The UK's Brexit negotiators will start meeting twice a week with their EU counterparts in September to ensure that the United Kingdom does not crash out of the bloc without a deal in two months, the British government announced on Thursday.
The announcement comes after Prime Minister Boris Johnson sparked outrage with his decision to suspend Parliament while promising to take Britain out of the EU on October 31, even without a transition agreement in place.
Johnson has demanded the current divorce deal be changed to remove the so-called Irish backstop, which outlines provisions on the Irish border.
"While I have been encouraged with my discussions with EU leaders over recent weeks that there is a willingness to talk about alternatives to the anti-democratic backstop, it is now time for both sides to step up the tempo," Johnson said.
Germany: No-deal likely
Johnson's predecessor, Theresa May, had negotiated an exit deal with the European Union. However, that accord was rejected three times in the House of Commons, effectively torpedoing her government.
German Foreign Minister Heiko Maas said Friday that he expects the UK to crash out of the EU — and that Germany is prepared for that scenario.
"We cannot imagine reopening the Withdrawal Agreement," said Maas. "We assume that Brexit will happen on October 31. We will do everything to avoid a no-deal Brexit. But the British government has made it clear that if there is no agreement (on the Irish border) a no-deal Brexit will happen."
Read more: Will Brexit be worse for women?
The EU and many British lawmakers support the backstop as a way to avoid creating a hard border between Northern Ireland, which is part of the United Kingdom, and the Republic of Ireland.

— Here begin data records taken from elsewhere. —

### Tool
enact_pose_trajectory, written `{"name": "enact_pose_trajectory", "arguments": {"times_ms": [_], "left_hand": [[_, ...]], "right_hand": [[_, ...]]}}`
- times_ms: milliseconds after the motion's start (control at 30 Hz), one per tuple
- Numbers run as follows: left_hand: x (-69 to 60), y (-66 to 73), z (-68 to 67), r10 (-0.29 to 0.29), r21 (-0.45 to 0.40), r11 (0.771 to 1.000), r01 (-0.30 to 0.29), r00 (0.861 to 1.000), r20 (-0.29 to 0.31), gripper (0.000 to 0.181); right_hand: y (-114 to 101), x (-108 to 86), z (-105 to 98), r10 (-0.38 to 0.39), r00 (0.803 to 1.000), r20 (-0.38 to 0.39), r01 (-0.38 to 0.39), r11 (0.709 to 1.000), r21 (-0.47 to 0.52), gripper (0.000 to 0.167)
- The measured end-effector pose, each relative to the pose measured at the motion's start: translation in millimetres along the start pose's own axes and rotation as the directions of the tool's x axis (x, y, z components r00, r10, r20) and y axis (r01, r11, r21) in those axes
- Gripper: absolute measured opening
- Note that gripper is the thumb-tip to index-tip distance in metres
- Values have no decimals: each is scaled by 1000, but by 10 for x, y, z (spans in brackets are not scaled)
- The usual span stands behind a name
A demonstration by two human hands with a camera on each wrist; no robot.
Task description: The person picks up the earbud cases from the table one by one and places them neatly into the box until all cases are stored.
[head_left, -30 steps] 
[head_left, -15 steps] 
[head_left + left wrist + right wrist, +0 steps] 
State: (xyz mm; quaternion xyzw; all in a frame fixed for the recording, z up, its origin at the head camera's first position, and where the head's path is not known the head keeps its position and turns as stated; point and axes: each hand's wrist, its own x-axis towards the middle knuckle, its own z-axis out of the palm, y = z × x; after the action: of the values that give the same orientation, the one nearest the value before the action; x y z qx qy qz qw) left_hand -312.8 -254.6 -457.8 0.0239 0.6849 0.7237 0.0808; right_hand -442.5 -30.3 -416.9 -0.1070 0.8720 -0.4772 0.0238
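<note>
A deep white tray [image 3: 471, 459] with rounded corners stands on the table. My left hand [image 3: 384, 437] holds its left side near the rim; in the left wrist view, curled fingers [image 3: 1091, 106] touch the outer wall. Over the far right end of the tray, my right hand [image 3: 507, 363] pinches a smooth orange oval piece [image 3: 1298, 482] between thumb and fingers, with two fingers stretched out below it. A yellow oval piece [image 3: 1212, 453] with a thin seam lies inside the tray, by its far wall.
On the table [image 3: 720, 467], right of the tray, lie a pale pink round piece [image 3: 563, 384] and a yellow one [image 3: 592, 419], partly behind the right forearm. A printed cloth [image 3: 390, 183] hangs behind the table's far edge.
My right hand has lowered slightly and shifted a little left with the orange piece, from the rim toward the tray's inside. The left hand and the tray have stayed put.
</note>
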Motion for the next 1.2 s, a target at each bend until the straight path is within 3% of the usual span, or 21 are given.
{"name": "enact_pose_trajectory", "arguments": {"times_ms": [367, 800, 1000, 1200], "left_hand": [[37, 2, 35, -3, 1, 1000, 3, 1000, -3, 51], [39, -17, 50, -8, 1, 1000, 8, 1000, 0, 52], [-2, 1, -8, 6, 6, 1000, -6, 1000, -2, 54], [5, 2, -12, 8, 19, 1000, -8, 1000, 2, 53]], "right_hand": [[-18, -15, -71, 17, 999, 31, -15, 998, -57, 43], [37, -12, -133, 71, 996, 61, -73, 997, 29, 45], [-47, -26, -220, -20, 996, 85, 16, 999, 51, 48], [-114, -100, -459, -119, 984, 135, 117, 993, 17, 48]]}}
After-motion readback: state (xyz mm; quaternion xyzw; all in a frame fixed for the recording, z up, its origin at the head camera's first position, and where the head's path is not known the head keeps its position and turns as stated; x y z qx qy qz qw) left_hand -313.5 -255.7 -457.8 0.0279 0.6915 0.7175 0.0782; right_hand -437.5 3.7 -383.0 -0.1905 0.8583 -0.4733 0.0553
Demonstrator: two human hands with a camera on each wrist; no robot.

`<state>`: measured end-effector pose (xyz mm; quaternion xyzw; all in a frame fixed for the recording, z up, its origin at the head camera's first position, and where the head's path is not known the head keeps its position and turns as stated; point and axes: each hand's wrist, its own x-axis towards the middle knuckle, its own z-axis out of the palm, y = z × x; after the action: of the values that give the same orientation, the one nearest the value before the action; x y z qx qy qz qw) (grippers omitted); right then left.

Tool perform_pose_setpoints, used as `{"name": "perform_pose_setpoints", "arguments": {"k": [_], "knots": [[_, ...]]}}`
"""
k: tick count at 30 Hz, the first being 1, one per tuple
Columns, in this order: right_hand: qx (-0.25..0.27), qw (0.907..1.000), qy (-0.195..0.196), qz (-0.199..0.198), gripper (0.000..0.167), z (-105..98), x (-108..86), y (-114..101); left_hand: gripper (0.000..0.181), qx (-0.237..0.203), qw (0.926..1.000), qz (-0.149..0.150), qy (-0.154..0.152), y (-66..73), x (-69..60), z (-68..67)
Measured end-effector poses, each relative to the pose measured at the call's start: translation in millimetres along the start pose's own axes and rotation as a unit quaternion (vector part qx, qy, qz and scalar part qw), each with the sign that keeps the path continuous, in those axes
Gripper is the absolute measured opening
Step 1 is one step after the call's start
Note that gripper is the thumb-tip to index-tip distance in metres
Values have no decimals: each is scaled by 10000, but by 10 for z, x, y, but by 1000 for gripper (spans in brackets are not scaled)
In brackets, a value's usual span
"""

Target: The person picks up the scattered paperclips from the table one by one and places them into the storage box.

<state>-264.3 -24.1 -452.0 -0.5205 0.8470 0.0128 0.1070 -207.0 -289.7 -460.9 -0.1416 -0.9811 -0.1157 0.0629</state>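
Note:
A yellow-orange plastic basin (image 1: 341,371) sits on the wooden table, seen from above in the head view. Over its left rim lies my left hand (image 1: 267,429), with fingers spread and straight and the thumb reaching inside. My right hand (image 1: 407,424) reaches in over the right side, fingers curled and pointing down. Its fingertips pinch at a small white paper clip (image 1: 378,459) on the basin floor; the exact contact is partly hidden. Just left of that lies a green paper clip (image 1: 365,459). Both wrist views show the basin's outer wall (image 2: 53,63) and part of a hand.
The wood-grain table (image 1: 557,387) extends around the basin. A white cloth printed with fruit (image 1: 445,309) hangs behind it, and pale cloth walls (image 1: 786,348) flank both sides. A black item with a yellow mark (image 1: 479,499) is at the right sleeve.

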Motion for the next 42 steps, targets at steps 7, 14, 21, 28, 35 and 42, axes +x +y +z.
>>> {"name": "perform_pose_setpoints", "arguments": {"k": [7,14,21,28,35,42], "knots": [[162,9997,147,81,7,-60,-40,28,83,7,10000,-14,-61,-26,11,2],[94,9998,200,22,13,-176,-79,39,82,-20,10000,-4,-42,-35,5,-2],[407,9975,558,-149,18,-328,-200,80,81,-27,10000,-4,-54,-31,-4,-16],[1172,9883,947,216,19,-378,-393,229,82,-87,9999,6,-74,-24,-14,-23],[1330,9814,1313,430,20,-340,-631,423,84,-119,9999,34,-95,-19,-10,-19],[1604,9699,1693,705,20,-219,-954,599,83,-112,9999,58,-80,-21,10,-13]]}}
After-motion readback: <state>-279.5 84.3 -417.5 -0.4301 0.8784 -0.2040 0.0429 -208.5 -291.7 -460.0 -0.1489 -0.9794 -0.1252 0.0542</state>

British officials say technological alternatives to border checks could be used in the event that future trade talks with the European Union break down.
Johnson's government has not provided any details of its backstop alternative, prompting skepticism from EU officials.
"We all want to get a deal, but at the moment nothing credible has come from the UK government in terms of alternatives to the backstop," Irish Foreign Minister Simon Coveney told reporters in Brussels on Friday.
Read more: Why is the Irish backstop so controversial?
Parliament suspension challenged
As Johnson pushes forward with renegotiating the Brexit deal, he is facing mounting backlash over his move to prorogue Parliament with just weeks to go until the October 31 deadline.
Johnson's plans sparked protests as well as immediate legal challenges in high courts in London, Edinburgh and Belfast.
On Friday, the court in Edinburgh rejected a request by opposition lawmakers to place an interim block on Johnson's plan to suspend Parliament, but announced that it would hear full arguments in the case on Tuesday.
The case in Belfast's High Court will be heard on September 6, while arguments in London are also expected to take place next week.
The suspension of Parliament is widely criticized as "undemocratic" and seen as a way for the government to stop lawmakers from blocking a no-deal Brexit.
Government officials have defended the move, saying it is simply a routine procedure and that it gives them more time to present their domestic agenda.